United States District Court, M.D. Tennessee, Nashville Division

July 26, 2017

JOSE OSMIN CALDERON PACHECO, Plaintiff,
v.
WILL JOHNSON, Defendant.

          MEMORANDUM & ORDER

          ALETA A. TRAUGER United States District Judge

         Pending before the court is Motion in Limine #13, filed by defendant Officer Will Johnson, Excluding Evidence of Medical Expenses Not Proven Reasonable or Necessary (Docket No. 320), to which the plaintiff, Jose Osmin Calderon Pacheco, has filed a Response in opposition (Docket No. 356). For the reasons discussed herein, the motion will be granted in part, and the court will order additional briefing by the plaintiff.

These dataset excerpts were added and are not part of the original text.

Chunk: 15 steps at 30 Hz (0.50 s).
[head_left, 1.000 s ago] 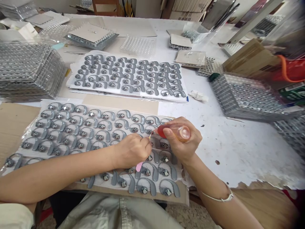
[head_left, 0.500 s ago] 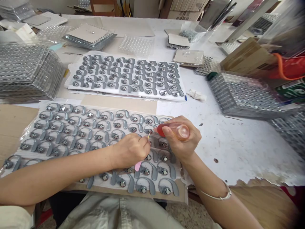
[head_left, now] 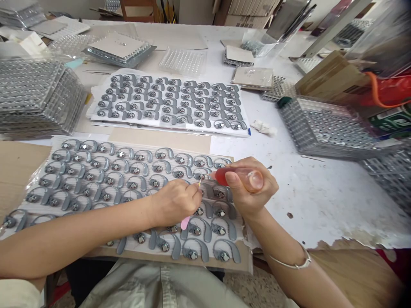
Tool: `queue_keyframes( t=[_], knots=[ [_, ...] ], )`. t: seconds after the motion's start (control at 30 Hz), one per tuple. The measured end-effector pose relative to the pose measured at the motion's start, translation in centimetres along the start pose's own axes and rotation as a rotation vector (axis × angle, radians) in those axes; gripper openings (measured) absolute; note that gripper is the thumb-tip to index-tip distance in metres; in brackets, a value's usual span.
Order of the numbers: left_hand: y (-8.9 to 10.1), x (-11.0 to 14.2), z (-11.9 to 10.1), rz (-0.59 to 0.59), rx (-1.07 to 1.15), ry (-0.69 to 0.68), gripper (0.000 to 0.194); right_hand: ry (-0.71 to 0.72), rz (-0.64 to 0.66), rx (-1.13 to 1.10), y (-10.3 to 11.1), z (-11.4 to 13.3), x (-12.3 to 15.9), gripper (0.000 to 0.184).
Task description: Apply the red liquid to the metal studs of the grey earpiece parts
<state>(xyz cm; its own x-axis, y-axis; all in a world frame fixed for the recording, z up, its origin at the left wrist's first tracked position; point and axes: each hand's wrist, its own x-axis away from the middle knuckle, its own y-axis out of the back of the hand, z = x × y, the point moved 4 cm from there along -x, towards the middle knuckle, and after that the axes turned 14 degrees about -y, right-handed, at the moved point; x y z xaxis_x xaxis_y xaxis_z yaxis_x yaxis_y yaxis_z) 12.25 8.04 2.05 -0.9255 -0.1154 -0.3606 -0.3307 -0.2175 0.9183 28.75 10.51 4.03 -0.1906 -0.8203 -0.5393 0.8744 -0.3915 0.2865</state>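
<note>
My left hand (head_left: 180, 202) is closed around a thin pink-ended stick (head_left: 185, 223). Its narrow yellowish tip comes out between thumb and forefinger, beside one of the grey curved earhook-like pieces (head_left: 206, 227). In my right hand (head_left: 257, 197) lies a small squeeze bottle (head_left: 242, 177) with reddish liquid, tilted so that its nozzle points left towards that same piece. Whether the nozzle touches it, I cannot tell. Rows of these pieces, each with a shiny round metal part, cover the pale ribbed sheet (head_left: 81, 208). My left forearm hides some of them.
Behind lies a second sheet (head_left: 192, 125) full of similar grey pieces. Stacks of clear plastic trays stand at the left (head_left: 35, 98) and right (head_left: 334, 128). A crumpled tissue (head_left: 263, 127) and a cardboard box (head_left: 334, 79) are on the right side.
Over the last half second my right hand and the bottle have moved slightly right, with the nozzle drawn back a little from the stick's tip. My left hand has hardly moved.
</note>
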Motion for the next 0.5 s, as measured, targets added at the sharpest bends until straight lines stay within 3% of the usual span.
queue_keyframes(
  t=[0.5],
  knots=[
    [0.21,-0.08,0.02,-0.069,-0.003,0.009,0.019,-0.019,0.043,0.009,-0.38,-0.27,-0.11,0.014]
  ],
)
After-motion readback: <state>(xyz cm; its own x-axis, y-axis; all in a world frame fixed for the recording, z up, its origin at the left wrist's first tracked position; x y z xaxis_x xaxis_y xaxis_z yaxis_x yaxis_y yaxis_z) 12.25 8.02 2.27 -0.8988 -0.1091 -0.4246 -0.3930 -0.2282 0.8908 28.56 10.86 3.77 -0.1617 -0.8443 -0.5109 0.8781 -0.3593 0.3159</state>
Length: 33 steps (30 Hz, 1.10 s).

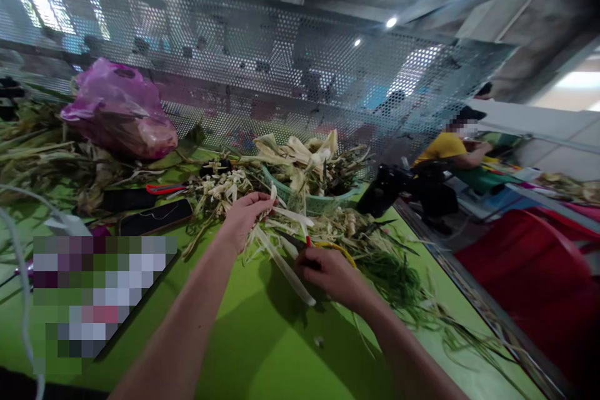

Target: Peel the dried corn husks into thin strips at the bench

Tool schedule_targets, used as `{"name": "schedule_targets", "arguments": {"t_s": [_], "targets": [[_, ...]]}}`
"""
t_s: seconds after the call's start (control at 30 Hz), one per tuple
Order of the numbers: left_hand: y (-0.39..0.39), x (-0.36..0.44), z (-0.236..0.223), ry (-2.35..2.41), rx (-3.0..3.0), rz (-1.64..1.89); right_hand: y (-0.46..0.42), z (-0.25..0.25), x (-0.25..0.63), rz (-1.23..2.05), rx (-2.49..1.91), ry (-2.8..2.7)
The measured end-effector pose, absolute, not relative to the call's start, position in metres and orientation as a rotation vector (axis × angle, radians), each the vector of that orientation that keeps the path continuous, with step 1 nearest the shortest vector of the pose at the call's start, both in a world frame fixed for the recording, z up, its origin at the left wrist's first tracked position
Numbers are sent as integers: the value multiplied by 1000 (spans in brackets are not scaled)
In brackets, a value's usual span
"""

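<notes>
My left hand [244, 220] pinches pale, dried plant strips [287, 269] that look like husk, fanned out toward the right and down over the green table. My right hand [330, 274] grips a pair of scissors [338, 249] with red and yellow on the handles. The dark blades point left toward the strips; whether they touch them I cannot tell. Behind both hands stands a teal plastic basket [323, 202] heaped with dried husks [300, 153]. A pile of small pale pieces [227, 189] lies just beyond my left hand.
Green shredded fibres [396, 281] and scraps lie along the right table edge. To the left are a dark phone [155, 217], a red-handled tool [164, 189] and a purple plastic bag [124, 109]. A perforated screen [225, 69] rises behind. A person in yellow [440, 149] sits at the right.
</notes>
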<state>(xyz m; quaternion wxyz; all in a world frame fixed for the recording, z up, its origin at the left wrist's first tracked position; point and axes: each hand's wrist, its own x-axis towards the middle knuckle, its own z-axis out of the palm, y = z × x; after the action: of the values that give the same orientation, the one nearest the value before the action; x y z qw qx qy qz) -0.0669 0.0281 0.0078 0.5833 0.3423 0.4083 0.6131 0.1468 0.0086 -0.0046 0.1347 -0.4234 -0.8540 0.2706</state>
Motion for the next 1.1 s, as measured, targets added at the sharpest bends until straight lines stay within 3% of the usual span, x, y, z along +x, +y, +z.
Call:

         BACKGROUND & PROCEDURAL HISTORY

         This action involves allegations that the defendant, while on duty as a police officer in Springfield, Tennessee, unreasonably used excessive force against the plaintiff, violating the plaintiff's constitutional rights and resulting in severe personal injury. On July 7, 2017, the defendant filed the pending motion seeking to exclude all evidence of the plaintiff's medical expenses to date, on the ground that the plaintiff has failed to put forth sufficient evidence to show that these expenses are reasonable or necessary. The defendant acknowledges that the plaintiff plans to introduce the testimony of at least some of his treating physicians at Vanderbilt University Medical Center (“VUMF”), where it appears the plaintiff received treatment in the aftermath of the incident. The defendant argues, however, that these treating physicians are not competent to testify as to the reasonableness and necessity of the medical charges issued for their services. To support this assertion, the defendant cites to a May 23, 2016 email from Marla Johnson at VUMF stating: “The physician does not testify to charges, as his charges are CPT coded and the Vanderbilt Medical Group handles all the billing.” (Docket No. 333-22.) Accordingly, the defendant argues that, absent any testimony from someone in the billing department at VUMF, the plaintiff cannot present testimony of medical expenses for services rendered at VUMF. The defendant also argues that any bills for medical services generated by the plaintiff's primary care physician, Dr. Concepcion Martinez, should be inadmissible because the plaintiff does not plan to call Dr. Martinez as a witness at trial and, therefore, the defendant did not depose Dr. Martinez. The defendant does not address whether other documentation from Dr. Martinez may be sufficient to establish the necessity and reasonableness of any medical expenses generated for her services.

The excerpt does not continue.